[Opening Given entries section]
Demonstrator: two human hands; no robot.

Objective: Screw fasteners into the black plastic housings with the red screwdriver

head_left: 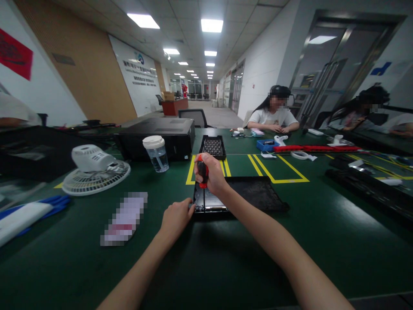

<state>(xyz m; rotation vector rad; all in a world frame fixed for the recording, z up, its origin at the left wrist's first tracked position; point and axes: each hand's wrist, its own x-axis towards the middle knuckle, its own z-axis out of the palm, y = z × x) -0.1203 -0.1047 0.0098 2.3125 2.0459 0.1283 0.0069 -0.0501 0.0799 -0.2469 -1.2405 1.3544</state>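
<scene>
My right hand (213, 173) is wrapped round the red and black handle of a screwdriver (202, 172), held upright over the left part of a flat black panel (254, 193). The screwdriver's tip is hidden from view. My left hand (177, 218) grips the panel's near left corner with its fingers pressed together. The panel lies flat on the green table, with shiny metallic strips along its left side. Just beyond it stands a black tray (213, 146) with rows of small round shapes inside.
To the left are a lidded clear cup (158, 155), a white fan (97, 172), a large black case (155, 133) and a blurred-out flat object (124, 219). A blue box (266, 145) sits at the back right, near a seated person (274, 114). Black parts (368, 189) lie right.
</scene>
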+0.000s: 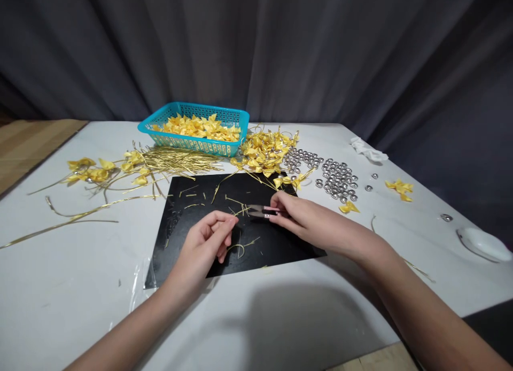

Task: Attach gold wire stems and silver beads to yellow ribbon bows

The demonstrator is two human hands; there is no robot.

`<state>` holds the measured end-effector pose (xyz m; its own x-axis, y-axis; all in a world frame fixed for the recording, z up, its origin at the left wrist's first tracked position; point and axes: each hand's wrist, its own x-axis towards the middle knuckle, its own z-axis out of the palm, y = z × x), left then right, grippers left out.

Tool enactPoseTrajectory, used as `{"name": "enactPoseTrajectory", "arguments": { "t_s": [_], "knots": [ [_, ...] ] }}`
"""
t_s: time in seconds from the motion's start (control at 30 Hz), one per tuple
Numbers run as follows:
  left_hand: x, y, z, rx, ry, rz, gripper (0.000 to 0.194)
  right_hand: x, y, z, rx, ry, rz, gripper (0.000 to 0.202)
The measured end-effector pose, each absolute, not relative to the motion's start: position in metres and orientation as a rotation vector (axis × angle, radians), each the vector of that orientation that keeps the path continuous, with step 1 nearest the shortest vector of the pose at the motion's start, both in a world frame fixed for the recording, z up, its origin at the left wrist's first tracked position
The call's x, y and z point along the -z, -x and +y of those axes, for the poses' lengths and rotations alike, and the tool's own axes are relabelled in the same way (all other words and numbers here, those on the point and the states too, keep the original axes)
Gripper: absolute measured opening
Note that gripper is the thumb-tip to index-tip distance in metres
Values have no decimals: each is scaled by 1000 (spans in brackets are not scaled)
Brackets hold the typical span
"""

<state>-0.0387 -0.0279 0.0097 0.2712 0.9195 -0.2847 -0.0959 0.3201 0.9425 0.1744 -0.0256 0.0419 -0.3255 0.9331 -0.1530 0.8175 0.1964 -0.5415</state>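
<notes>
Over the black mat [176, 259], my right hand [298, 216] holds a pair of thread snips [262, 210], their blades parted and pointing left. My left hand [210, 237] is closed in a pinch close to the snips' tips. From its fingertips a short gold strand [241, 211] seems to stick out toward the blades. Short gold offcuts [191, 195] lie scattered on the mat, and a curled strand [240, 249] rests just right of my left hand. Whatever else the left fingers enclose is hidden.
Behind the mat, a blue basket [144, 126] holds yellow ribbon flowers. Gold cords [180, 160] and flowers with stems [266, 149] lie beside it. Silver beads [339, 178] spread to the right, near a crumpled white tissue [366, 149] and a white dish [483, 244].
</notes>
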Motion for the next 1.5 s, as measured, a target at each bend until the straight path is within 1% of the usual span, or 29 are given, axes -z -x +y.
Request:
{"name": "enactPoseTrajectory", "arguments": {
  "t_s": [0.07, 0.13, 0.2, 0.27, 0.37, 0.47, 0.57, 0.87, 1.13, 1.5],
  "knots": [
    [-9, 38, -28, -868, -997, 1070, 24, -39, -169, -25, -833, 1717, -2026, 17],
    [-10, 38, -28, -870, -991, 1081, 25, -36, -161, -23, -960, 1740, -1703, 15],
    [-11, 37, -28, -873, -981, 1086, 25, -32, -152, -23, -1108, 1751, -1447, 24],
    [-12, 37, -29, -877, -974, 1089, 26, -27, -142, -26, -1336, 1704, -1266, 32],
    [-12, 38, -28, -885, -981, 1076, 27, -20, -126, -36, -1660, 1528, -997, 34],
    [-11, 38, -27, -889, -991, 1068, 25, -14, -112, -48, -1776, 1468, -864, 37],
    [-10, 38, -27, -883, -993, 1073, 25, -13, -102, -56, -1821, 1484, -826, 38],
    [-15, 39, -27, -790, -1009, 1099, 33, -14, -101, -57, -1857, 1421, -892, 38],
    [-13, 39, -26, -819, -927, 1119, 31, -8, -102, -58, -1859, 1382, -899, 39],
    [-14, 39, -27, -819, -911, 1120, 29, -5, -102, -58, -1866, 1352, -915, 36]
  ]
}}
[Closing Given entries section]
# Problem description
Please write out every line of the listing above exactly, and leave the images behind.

# Written solution
Demonstrator: two human hands; no robot.

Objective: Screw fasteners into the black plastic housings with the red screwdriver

head_left: 

<state>(xyz m; rotation vector rad; all in a world frame fixed for the recording, z up, its origin at the left wrist's first tracked position; point and axes: each hand's wrist, its own x-axis towards the middle knuckle, its own z-axis out of the palm, y = z × x) -0.1203 -0.1047 0.0098 2.3125 2.0459 0.1283 0.0069 -0.0501 0.0799 -0.2469 -1.2405 1.3544</state>
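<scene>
My right hand (213, 173) is wrapped round the red and black handle of a screwdriver (202, 172), held upright over the left part of a flat black panel (254, 193). The screwdriver's tip is hidden from view. My left hand (177, 218) grips the panel's near left corner with its fingers pressed together. The panel lies flat on the green table, with shiny metallic strips along its left side. Just beyond it stands a black tray (213, 146) with rows of small round shapes inside.
To the left are a lidded clear cup (158, 155), a white fan (97, 172), a large black case (155, 133) and a blurred-out flat object (124, 219). A blue box (266, 145) sits at the back right, near a seated person (274, 114). Black parts (368, 189) lie right.
</scene>
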+0.000s: 

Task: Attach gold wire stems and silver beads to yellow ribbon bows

The demonstrator is two human hands; there is no robot.

`<state>` holds the measured end-effector pose (xyz m; its own x-axis, y-axis; all in a world frame fixed for the recording, z up, its origin at the left wrist's first tracked position; point and axes: each hand's wrist, its own x-axis towards the middle knuckle, its own z-axis out of the palm, y = z × x), left then right, grippers left out.

Tool enactPoseTrajectory, used as `{"name": "enactPoseTrajectory", "arguments": { "t_s": [_], "knots": [ [_, ...] ] }}`
"""
t_s: time in seconds from the motion's start (control at 30 Hz), one per tuple
Numbers run as follows:
  left_hand: x, y, z, rx, ry, rz, gripper (0.000 to 0.194)
  right_hand: x, y, z, rx, ry, rz, gripper (0.000 to 0.202)
The measured end-effector pose, each absolute, not relative to the motion's start: position in metres and orientation as a rotation vector (axis × angle, radians), each the vector of that orientation that keeps the path continuous, with step 1 nearest the shortest vector of the pose at the motion's start, both in a world frame fixed for the recording, z up, its origin at the left wrist's first tracked position
The call's x, y and z point along the -z, -x and +y of those axes, for the poses' lengths and rotations alike, and the tool's own axes are relabelled in the same way (all other words and numbers here, those on the point and the states too, keep the original axes)
Gripper: absolute measured opening
Note that gripper is the thumb-tip to index-tip distance in metres
Values have no decimals: each is scaled by 1000 (spans in brackets are not scaled)
Brackets hold the typical span
"""

<state>-0.0387 -0.0279 0.0097 0.2712 0.9195 -0.2847 -0.0959 0.3201 0.9425 0.1744 -0.0256 0.0419 -0.3255 0.9331 -0.1530 0.8175 0.1964 -0.5415</state>
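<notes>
Over the black mat [176, 259], my right hand [298, 216] holds a pair of thread snips [262, 210], their blades parted and pointing left. My left hand [210, 237] is closed in a pinch close to the snips' tips. From its fingertips a short gold strand [241, 211] seems to stick out toward the blades. Short gold offcuts [191, 195] lie scattered on the mat, and a curled strand [240, 249] rests just right of my left hand. Whatever else the left fingers enclose is hidden.
Behind the mat, a blue basket [144, 126] holds yellow ribbon flowers. Gold cords [180, 160] and flowers with stems [266, 149] lie beside it. Silver beads [339, 178] spread to the right, near a crumpled white tissue [366, 149] and a white dish [483, 244].
</notes>
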Motion for the next 1.5 s, as measured, a target at each bend until the straight path is within 1% of the usual span, or 29 are given, axes -z -x +y.
Request:
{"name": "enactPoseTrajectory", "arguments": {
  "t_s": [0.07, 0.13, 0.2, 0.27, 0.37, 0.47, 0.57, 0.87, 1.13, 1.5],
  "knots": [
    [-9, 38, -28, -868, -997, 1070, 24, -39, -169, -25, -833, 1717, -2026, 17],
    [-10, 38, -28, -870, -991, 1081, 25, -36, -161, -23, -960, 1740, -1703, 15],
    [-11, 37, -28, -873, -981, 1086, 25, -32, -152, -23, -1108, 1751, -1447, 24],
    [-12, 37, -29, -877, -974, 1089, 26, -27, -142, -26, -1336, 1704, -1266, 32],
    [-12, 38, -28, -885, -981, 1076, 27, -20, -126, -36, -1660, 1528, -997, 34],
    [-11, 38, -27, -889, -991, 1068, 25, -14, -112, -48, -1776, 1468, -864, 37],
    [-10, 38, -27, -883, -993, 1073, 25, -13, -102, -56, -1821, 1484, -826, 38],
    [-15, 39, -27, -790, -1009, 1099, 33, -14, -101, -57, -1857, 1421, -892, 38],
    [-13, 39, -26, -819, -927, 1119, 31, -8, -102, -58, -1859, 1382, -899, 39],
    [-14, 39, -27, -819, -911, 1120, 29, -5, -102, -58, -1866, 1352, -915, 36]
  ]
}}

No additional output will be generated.